### [YOUR INSTRUCTIONS]
Transcribe exactly everything in the data below from the line containing "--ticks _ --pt" down to the line containing "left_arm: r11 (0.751", both lines included and nothing further.
[Start of section]
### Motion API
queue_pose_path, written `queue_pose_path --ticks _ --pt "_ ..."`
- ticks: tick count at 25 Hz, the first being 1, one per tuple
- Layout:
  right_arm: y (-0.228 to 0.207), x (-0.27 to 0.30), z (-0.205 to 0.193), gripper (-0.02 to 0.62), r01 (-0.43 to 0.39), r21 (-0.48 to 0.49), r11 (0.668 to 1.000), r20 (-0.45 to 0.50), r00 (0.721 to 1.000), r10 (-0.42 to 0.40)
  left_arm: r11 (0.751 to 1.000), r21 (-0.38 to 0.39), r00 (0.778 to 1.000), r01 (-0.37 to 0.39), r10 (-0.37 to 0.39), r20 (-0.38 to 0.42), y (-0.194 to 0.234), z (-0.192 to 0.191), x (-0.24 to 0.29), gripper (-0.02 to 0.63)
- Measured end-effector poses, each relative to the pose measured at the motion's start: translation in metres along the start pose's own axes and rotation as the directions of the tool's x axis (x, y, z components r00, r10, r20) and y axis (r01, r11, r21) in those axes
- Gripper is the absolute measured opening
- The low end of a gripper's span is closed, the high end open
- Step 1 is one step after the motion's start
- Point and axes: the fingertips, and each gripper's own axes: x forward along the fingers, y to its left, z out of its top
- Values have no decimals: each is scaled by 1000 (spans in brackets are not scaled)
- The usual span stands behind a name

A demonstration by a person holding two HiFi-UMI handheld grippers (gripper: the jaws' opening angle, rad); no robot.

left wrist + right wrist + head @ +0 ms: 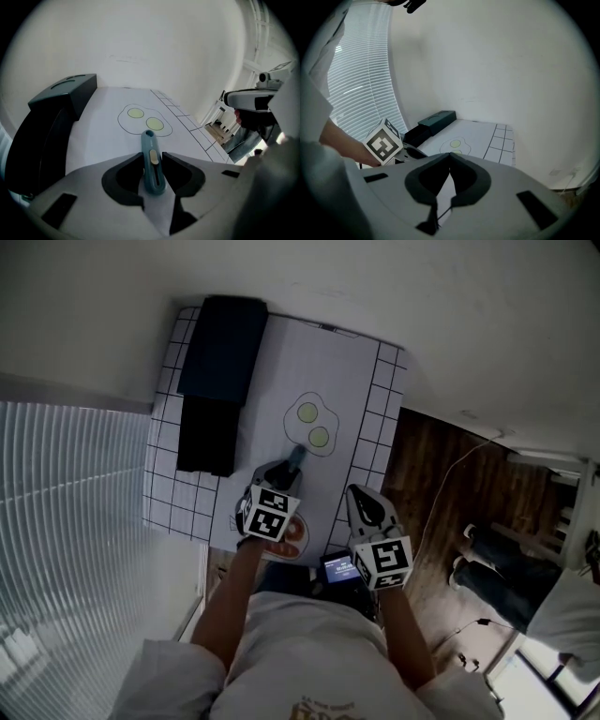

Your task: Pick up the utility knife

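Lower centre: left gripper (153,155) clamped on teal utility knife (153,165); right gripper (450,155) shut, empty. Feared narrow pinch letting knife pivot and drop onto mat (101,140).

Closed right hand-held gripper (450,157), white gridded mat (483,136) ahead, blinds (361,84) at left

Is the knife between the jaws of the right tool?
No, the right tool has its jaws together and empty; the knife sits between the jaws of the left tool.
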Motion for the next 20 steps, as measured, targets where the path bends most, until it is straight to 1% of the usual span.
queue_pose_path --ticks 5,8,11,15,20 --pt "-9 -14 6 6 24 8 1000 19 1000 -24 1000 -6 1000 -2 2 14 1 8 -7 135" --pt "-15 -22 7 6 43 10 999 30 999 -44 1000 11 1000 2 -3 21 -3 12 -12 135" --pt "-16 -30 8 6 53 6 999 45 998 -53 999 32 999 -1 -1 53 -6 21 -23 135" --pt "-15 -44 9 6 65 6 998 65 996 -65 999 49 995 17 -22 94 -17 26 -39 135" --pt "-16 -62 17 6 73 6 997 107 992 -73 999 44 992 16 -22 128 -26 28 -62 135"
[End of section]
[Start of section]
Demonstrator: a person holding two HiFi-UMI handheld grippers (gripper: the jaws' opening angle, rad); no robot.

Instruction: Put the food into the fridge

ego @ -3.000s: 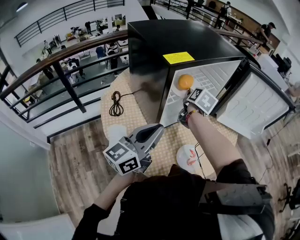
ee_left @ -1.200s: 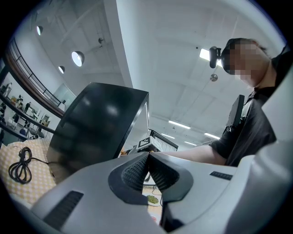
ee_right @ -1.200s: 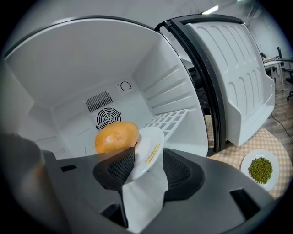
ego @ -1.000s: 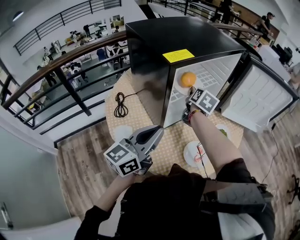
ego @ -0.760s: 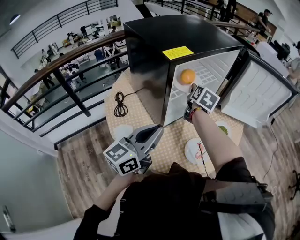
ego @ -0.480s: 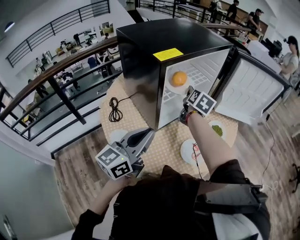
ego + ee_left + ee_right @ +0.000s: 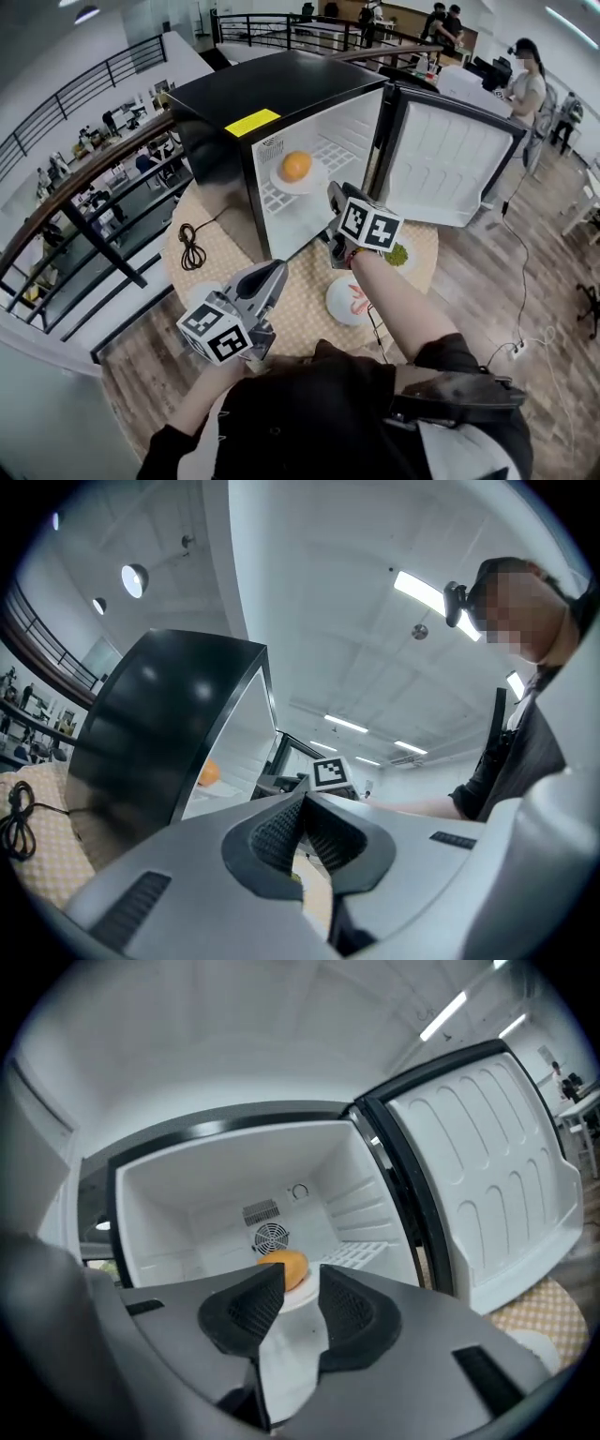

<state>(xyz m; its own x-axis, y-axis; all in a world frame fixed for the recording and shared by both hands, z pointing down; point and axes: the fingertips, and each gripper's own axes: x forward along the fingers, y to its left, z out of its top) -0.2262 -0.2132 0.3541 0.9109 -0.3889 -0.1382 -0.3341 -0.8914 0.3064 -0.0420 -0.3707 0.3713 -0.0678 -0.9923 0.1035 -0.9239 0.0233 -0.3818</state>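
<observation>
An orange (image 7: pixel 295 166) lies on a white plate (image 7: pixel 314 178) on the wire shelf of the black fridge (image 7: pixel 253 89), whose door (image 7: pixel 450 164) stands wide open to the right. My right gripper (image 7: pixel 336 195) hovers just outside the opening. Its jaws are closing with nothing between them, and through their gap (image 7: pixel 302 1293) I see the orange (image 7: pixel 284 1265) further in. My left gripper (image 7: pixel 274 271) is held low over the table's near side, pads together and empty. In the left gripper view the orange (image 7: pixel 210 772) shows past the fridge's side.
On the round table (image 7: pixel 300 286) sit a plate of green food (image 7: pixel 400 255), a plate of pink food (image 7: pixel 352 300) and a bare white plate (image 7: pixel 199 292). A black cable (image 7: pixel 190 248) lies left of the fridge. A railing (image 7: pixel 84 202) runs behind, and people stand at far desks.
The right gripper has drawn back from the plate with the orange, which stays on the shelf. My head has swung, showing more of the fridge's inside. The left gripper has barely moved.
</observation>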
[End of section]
### [TASK RESPONSE]
queue_pose_path, written `queue_pose_path --ticks _ --pt "_ ..."`
- ticks: tick count at 25 Hz, the first being 1, one per tuple
- Layout:
  right_arm: y (-0.228 to 0.207), x (-0.27 to 0.30), z (-0.205 to 0.193), gripper (-0.02 to 0.62), r01 (-0.43 to 0.39), r21 (-0.48 to 0.49), r11 (0.668 to 1.000), r20 (-0.45 to 0.50), r00 (0.721 to 1.000), r10 (-0.42 to 0.40)
  left_arm: r11 (0.751 to 1.000), r21 (-0.38 to 0.39), r00 (0.778 to 1.000), r01 (-0.37 to 0.39), r10 (-0.37 to 0.39), r20 (-0.38 to 0.42), y (-0.194 to 0.234), z (-0.192 to 0.191), x (-0.24 to 0.29), gripper (-0.02 to 0.63)

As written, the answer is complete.